Reproduce the listing that follows with no differences at all.
# # # #
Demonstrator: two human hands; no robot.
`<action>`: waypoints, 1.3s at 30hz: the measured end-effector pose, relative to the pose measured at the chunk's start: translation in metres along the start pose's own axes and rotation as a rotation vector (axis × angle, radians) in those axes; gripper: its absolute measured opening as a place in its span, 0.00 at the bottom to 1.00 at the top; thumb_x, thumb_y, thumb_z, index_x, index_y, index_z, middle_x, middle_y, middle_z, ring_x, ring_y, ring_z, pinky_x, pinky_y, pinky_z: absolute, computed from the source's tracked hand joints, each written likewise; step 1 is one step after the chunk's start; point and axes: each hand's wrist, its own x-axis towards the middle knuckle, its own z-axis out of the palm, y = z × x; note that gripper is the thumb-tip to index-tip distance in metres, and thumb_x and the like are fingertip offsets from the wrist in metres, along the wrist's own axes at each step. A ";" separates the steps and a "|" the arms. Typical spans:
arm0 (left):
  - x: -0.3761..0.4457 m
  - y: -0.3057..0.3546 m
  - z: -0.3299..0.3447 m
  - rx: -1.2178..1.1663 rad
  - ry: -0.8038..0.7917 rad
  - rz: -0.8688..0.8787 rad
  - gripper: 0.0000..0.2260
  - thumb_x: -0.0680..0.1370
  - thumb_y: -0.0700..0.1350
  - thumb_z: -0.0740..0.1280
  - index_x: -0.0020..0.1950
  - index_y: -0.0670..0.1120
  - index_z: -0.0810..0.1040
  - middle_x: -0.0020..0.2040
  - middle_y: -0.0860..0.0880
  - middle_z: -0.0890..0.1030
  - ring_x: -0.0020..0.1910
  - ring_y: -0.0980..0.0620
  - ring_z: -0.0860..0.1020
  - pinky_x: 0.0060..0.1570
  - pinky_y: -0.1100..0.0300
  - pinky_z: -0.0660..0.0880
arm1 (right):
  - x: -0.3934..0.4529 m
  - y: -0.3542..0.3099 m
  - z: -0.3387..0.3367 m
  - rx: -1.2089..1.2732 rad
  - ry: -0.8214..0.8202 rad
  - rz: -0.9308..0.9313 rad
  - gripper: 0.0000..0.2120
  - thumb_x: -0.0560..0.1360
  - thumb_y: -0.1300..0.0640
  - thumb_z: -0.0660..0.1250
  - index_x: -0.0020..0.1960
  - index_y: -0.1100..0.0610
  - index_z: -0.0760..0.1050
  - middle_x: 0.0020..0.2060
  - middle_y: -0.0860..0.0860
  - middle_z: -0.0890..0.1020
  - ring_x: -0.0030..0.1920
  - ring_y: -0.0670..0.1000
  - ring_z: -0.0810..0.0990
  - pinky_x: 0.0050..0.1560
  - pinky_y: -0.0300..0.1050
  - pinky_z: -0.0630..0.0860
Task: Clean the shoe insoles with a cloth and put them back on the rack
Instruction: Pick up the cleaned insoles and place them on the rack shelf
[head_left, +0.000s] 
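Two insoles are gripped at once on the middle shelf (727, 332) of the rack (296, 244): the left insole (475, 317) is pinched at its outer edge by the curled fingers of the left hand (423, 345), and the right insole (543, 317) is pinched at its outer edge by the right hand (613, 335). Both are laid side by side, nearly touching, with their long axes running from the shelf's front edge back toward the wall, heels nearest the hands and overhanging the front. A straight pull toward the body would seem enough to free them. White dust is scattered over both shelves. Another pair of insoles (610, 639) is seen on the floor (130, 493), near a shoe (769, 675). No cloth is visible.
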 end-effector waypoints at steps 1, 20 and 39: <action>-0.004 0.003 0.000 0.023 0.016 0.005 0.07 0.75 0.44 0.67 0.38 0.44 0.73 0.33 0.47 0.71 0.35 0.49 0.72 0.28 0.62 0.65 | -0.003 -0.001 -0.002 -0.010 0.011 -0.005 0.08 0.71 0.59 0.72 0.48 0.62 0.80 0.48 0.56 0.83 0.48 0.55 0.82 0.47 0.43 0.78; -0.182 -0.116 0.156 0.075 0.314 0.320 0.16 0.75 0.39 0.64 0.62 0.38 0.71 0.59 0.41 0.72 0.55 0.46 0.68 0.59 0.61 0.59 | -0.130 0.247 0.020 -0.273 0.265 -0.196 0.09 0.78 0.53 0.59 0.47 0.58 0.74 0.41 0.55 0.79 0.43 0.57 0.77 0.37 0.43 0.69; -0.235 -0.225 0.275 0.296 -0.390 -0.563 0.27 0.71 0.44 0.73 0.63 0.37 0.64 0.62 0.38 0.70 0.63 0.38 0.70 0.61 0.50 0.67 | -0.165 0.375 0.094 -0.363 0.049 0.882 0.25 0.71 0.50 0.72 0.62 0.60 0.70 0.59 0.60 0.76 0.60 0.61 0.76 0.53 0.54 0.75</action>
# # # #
Output below —
Demonstrator: two human hands; no robot.
`<action>`: waypoints, 1.3s at 30hz: the measured end-effector pose, relative to the pose measured at the chunk's start: translation in metres along the start pose's own axes and rotation as a rotation vector (axis × angle, radians) in those axes; gripper: its absolute measured opening as a place in its span, 0.00 at the bottom to 1.00 at the top; thumb_x, thumb_y, thumb_z, index_x, index_y, index_z, middle_x, middle_y, middle_z, ring_x, ring_y, ring_z, pinky_x, pinky_y, pinky_z: absolute, computed from the source's tracked hand joints, each written likewise; step 1 is one step after the chunk's start; point and axes: each hand's wrist, its own x-axis towards the middle knuckle, its own z-axis out of the palm, y = z × x; note that gripper is the thumb-tip to index-tip distance in metres, and thumb_x and the like are fingertip offsets from the wrist in metres, along the wrist's own axes at each step. A ";" separates the steps and a "|" the arms. Typical spans:
arm0 (left):
  - x: -0.3761..0.4457 m
  - y: -0.3057..0.3546 m
  - z: -0.3299..0.3447 m
  - rx: -1.2178..1.1663 rad
  - ry: -0.8038..0.7917 rad
  - rz: -0.8688..0.8787 rad
  - gripper: 0.0000..0.2260
  - thumb_x: -0.0680..0.1370
  - thumb_y: -0.0700..0.1350
  - thumb_z: -0.0740..0.1280
  - index_x: -0.0020..0.1950
  - index_y: -0.0670..0.1120
  - index_z: -0.0810..0.1040
  - middle_x: -0.0020..0.2040
  - middle_y: -0.0860..0.0880
  - middle_z: -0.0890..0.1030
  - ring_x: -0.0020..0.1910
  - ring_y: -0.0980..0.0620
  - ring_z: -0.0860..0.1020
  - pinky_x: 0.0060..0.1570
  - pinky_y: -0.1100..0.0300
  - pinky_z: -0.0660..0.0880
arm1 (right):
  - x: -0.3934..0.4529 m
  - y: -0.3542..0.3099 m
  - z: -0.3387..0.3367 m
  - rx: -1.2089..1.2732 rad
  - ry: -0.8214..0.8202 rad
  - rz: -0.9308..0.9313 rad
  - gripper: 0.0000..0.2120
  - thumb_x: -0.0560..0.1360
  - thumb_y: -0.1300..0.0640
  - thumb_z: -0.0660..0.1250
  - index_x: -0.0020..0.1960
  - index_y: -0.1100..0.0610
  - index_z: -0.0760..0.1050
  - middle_x: 0.0020..0.2060
  - middle_y: -0.0860..0.0860
  - middle_z: -0.0890..0.1020
  - ring_x: -0.0030..0.1920
  - ring_y: -0.0670..0.1000
  - ring_z: -0.0810..0.0990
  - pinky_x: 0.0050..0.1560
  - pinky_y: -0.0300..0.1050
  - pinky_z: -0.0630..0.0860
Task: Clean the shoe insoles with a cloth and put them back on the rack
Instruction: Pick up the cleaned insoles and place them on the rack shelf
[head_left, +0.000s] 
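Two insoles are gripped at once on the middle shelf (727, 332) of the rack (296, 244): the left insole (475, 317) is pinched at its outer edge by the curled fingers of the left hand (423, 345), and the right insole (543, 317) is pinched at its outer edge by the right hand (613, 335). Both are laid side by side, nearly touching, with their long axes running from the shelf's front edge back toward the wall, heels nearest the hands and overhanging the front. A straight pull toward the body would seem enough to free them. White dust is scattered over both shelves. Another pair of insoles (610, 639) is seen on the floor (130, 493), near a shoe (769, 675). No cloth is visible.
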 end-effector waypoints at steps 1, 20 and 39: <action>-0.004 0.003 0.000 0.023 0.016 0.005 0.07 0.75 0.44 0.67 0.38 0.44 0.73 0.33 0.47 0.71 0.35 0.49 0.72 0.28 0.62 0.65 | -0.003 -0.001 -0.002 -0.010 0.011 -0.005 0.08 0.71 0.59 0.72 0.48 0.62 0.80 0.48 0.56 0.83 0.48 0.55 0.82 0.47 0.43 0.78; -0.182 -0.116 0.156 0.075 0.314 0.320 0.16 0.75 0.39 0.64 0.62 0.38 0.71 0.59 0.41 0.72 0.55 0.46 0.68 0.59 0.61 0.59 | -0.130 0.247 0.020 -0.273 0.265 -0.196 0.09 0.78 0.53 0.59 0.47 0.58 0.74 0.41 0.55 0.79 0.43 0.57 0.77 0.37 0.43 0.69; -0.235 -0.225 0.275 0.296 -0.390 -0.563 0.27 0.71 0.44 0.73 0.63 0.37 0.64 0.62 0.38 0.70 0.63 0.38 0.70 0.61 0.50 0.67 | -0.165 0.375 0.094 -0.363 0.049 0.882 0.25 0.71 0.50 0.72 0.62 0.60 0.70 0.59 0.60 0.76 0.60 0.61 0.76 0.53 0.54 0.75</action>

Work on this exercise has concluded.